Since the early days of protests many Iranians say on social media: “If protests stop, regime will kill us all”. While unrest still continues, the government has stepped up “legal” killings.
Nearly 80 days into the protests, the regime seems exhausted and frustrated over its inability to quell the uprising, resorting to more executions, harsher sentences, extrajudicial detentions and intimidations.
Remarks by a member of the parliament national security committee, Shahriar Haydari, published on Friday show that the regime might be changing course in dealing with the unrest that convulsed Iran following the death in custody of Mahsa Amini. Trying to project the idea that the protests have come to an end, he said that about the 90 percent of the people who were out on streets were protesters and only 10 percent were “rioters” a term that the authorities, including the Supreme Leader and the president, have been using to describe the popular uprising.
The change in the discourse may seem like an acknowledgment of the demands of the people in face of the dire economic conditions and lack of freedoms, but it can simply serve as a pretext for the regime to execute the “10 percent,” whom Haydari described as “rioters, thugs, terrorists, and agents of foreign intelligence services.” The Islamic Republic has ways to bend the laws of the country to execute people for on trumped up charges in the absence of due process of law.
Despite growing warnings by foreign countries and international organizations over the crackdown on dissent, the Islamic Republic has intensified repressive measures with reports of accelerated death sentences and executions. The clampdown is especially harsh in Kurdish and Baluch majority regions in western and southeastern parts of the country.
In recent days, Baluch local media reported that two minors – identified as Mohammad Rakhshani and Ali Rakhshani -- are in danger of imminent execution. However, the reports were denied by the prosecutor of Sistan-Baluchistan province. But there are other confirmed reports that at least seven residents of the province – all from the persecuted Baluch ethnic minority – were executed last week.

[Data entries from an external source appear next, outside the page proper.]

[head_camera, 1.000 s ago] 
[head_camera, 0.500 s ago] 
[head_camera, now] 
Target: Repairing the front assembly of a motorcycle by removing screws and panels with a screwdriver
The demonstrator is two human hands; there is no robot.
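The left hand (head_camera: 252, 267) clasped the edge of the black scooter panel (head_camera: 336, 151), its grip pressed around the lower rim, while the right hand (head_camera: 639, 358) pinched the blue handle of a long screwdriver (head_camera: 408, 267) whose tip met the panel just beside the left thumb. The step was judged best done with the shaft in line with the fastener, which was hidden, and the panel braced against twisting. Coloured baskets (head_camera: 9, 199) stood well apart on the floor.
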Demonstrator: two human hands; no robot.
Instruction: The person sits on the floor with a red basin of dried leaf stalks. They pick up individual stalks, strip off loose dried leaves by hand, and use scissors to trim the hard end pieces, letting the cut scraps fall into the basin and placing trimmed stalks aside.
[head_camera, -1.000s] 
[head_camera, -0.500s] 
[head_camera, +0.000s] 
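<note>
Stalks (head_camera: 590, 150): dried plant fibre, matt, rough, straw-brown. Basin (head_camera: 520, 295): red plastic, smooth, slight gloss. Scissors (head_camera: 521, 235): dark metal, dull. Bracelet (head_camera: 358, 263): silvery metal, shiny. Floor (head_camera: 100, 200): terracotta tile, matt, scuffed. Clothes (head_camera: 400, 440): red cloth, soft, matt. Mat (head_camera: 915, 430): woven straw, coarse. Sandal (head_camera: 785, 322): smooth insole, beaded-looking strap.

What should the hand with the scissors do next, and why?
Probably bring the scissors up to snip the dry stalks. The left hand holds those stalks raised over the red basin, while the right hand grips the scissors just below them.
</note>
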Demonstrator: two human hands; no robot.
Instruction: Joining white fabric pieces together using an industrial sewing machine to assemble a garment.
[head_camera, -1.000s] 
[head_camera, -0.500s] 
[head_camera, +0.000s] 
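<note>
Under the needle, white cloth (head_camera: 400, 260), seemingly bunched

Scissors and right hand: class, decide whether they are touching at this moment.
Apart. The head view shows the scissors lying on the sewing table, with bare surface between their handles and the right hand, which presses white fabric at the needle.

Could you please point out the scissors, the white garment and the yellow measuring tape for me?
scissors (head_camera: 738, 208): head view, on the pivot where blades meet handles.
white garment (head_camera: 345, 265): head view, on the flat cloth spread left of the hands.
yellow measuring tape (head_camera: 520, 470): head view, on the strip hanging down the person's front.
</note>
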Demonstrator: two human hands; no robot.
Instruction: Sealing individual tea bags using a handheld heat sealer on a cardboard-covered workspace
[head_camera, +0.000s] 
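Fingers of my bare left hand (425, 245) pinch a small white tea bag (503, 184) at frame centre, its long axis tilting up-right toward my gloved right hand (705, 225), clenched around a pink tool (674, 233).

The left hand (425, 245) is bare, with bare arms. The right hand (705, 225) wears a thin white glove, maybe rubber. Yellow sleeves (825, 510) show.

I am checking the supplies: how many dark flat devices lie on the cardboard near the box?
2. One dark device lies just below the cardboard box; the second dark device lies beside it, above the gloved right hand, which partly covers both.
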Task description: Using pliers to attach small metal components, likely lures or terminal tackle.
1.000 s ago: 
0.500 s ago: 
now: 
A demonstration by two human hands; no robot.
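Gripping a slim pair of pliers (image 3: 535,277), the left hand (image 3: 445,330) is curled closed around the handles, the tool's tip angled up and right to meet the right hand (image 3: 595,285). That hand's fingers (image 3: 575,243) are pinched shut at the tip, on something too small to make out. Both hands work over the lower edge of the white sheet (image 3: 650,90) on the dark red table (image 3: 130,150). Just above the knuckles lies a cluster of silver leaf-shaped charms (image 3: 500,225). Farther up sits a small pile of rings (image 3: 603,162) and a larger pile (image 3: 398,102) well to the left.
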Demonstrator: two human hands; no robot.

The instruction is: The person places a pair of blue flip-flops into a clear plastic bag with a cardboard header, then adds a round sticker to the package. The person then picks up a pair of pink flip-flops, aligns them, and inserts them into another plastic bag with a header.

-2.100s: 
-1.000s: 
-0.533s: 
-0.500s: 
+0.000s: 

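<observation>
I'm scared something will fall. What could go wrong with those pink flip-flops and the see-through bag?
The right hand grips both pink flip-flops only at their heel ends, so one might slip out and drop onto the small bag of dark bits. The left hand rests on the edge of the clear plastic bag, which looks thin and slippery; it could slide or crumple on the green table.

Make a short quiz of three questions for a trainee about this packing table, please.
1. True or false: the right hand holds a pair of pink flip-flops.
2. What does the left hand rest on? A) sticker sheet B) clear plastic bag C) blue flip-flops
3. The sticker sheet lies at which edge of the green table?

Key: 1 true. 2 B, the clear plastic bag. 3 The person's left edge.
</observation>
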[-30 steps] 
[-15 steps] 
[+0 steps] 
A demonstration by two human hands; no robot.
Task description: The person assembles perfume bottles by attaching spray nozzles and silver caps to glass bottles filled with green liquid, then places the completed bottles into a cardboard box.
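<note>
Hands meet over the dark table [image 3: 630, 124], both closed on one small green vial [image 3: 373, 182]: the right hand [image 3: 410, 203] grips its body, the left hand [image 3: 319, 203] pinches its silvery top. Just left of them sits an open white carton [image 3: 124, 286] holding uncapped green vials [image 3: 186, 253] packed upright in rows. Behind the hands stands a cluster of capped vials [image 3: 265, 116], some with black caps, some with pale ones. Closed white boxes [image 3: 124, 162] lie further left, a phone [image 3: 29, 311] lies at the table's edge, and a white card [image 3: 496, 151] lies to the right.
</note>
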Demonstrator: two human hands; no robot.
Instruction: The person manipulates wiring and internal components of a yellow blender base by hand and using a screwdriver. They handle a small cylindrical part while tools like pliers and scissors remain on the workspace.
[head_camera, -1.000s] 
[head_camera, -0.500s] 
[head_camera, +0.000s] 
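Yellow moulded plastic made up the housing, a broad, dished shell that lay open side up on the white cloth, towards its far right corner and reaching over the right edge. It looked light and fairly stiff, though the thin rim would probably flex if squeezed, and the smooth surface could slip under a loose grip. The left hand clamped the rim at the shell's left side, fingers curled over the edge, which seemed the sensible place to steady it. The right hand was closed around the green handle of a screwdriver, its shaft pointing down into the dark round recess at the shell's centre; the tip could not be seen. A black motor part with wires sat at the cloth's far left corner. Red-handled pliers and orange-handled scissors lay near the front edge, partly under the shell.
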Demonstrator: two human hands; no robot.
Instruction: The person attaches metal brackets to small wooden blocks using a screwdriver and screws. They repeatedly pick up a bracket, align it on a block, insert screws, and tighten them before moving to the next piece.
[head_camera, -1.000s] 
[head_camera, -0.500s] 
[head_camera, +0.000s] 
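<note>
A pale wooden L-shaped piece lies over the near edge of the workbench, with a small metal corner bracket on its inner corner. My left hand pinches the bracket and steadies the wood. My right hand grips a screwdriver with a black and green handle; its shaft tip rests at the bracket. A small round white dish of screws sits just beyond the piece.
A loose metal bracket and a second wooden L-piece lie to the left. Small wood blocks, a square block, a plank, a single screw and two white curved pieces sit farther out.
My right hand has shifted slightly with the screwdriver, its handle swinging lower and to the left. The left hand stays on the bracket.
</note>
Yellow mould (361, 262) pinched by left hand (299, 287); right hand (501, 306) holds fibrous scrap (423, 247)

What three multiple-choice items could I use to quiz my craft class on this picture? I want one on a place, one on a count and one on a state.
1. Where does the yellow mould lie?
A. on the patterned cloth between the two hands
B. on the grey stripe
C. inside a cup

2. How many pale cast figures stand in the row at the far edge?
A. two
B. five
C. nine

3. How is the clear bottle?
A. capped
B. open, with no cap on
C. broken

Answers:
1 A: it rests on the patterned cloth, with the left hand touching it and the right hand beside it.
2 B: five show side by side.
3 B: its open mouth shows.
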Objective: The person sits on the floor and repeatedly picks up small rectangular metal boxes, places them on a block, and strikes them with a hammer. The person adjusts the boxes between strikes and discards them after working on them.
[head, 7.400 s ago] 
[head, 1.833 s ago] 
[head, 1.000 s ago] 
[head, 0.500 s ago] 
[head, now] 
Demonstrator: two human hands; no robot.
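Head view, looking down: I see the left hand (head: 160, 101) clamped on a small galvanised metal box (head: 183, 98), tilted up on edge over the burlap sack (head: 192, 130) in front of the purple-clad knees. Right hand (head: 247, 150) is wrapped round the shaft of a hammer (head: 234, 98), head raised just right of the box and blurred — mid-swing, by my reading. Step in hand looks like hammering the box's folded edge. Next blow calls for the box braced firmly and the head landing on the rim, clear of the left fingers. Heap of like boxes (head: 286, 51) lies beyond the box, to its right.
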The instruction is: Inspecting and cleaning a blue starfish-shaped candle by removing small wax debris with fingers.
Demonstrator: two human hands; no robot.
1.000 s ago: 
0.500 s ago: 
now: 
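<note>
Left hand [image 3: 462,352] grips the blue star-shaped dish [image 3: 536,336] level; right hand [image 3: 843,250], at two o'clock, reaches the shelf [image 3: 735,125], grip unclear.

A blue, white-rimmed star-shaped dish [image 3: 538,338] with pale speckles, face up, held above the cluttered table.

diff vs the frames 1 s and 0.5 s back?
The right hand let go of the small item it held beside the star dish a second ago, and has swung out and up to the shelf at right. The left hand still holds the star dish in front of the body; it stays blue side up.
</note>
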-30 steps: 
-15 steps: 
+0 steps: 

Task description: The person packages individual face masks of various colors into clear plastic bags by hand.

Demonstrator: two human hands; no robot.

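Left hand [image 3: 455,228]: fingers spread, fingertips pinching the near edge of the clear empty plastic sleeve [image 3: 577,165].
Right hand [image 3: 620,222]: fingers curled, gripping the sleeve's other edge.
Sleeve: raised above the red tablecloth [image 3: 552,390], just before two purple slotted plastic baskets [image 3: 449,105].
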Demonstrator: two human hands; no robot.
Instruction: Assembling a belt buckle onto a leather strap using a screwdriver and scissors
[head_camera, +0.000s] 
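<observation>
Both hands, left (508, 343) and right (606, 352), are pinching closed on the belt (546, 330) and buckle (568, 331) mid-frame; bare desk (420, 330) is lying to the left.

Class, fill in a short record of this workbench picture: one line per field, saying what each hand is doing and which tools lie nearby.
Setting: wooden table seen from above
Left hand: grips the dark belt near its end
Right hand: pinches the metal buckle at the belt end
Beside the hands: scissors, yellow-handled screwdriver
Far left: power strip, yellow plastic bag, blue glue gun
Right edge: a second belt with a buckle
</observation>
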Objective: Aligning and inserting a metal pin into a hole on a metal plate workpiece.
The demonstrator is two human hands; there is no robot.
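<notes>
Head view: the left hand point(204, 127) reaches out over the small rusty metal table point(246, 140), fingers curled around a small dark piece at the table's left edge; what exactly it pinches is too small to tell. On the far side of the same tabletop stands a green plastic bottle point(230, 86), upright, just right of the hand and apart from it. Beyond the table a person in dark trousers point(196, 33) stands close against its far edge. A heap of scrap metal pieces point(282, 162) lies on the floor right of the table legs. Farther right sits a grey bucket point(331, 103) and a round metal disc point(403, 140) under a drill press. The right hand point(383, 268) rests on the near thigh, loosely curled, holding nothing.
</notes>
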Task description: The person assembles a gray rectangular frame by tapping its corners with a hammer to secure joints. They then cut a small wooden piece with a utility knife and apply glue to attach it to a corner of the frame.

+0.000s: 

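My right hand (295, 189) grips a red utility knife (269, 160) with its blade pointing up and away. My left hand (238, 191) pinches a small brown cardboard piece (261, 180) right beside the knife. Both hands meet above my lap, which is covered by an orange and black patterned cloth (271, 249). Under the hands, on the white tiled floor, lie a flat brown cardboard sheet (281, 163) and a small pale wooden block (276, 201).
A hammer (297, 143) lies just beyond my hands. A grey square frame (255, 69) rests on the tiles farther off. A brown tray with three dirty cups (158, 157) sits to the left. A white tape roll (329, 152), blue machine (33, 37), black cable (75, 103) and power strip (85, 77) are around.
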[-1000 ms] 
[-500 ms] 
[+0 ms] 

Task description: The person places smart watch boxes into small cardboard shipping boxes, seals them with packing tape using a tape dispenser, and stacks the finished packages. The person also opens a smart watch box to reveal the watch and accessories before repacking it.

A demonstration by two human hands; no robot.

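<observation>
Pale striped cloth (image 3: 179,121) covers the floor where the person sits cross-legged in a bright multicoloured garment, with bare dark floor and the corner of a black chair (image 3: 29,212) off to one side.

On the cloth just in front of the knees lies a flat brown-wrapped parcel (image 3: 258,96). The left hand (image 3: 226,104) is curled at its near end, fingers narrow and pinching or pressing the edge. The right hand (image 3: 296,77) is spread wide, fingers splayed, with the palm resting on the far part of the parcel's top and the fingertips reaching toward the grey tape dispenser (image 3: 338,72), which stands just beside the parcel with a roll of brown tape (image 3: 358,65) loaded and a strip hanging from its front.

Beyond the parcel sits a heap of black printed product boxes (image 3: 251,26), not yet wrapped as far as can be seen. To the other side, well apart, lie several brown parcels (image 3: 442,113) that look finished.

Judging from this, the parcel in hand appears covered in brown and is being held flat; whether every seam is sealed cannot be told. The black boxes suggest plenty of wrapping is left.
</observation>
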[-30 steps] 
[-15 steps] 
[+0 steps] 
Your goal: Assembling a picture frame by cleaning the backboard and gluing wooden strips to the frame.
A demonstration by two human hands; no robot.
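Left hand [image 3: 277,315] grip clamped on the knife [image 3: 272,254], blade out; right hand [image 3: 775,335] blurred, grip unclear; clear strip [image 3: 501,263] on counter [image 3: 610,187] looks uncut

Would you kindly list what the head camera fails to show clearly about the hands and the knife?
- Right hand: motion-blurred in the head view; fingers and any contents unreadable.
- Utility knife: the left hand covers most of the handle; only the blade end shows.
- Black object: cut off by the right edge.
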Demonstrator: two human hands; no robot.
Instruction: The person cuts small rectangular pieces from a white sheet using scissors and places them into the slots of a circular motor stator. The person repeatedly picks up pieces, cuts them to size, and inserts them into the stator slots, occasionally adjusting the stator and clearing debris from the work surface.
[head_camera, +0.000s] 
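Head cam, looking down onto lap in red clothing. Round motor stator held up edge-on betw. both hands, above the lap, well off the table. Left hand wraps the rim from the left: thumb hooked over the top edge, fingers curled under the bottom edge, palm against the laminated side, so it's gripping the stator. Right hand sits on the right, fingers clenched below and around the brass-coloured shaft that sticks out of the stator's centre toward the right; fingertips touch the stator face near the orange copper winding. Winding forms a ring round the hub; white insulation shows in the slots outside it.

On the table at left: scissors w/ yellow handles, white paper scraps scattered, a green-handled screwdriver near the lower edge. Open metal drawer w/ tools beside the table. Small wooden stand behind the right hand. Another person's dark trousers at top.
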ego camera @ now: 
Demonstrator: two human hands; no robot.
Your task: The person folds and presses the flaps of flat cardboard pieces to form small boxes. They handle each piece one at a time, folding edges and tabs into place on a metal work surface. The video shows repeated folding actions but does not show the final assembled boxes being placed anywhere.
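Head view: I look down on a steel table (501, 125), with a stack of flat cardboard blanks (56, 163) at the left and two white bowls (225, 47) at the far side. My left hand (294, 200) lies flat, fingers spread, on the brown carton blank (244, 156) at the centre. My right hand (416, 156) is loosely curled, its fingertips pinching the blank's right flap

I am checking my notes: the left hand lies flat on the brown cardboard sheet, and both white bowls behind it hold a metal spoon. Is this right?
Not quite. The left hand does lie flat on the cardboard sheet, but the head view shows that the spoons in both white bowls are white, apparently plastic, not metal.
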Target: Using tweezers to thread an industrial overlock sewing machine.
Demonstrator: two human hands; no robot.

Social media is also full of audio footage or reports of prisoners who are in critical condition and the regime denies them the necessary medical care to keep them alive. Many of the protesters have been arrested after being injured by shotgun birdshots as well as being beaten by batons or suffering tear gas attacks. Almost none of them are taken to hospitals as there are numerous videos of ambulances transferring the injured directly to detention centers. Some of the protesters have been injured during interrogations and torture after they were arrested. One of the strategies of the regime forces is to keep them in such a bad condition for a long time that they cannot participate in rallies again, even after their probable release.
It seems that the regime has started to release celebrities or prominent dissident figures as a show that it is managing the situation but intensifying pressure on ordinary people whose arrest or deaths would not get a large media attention in the international community.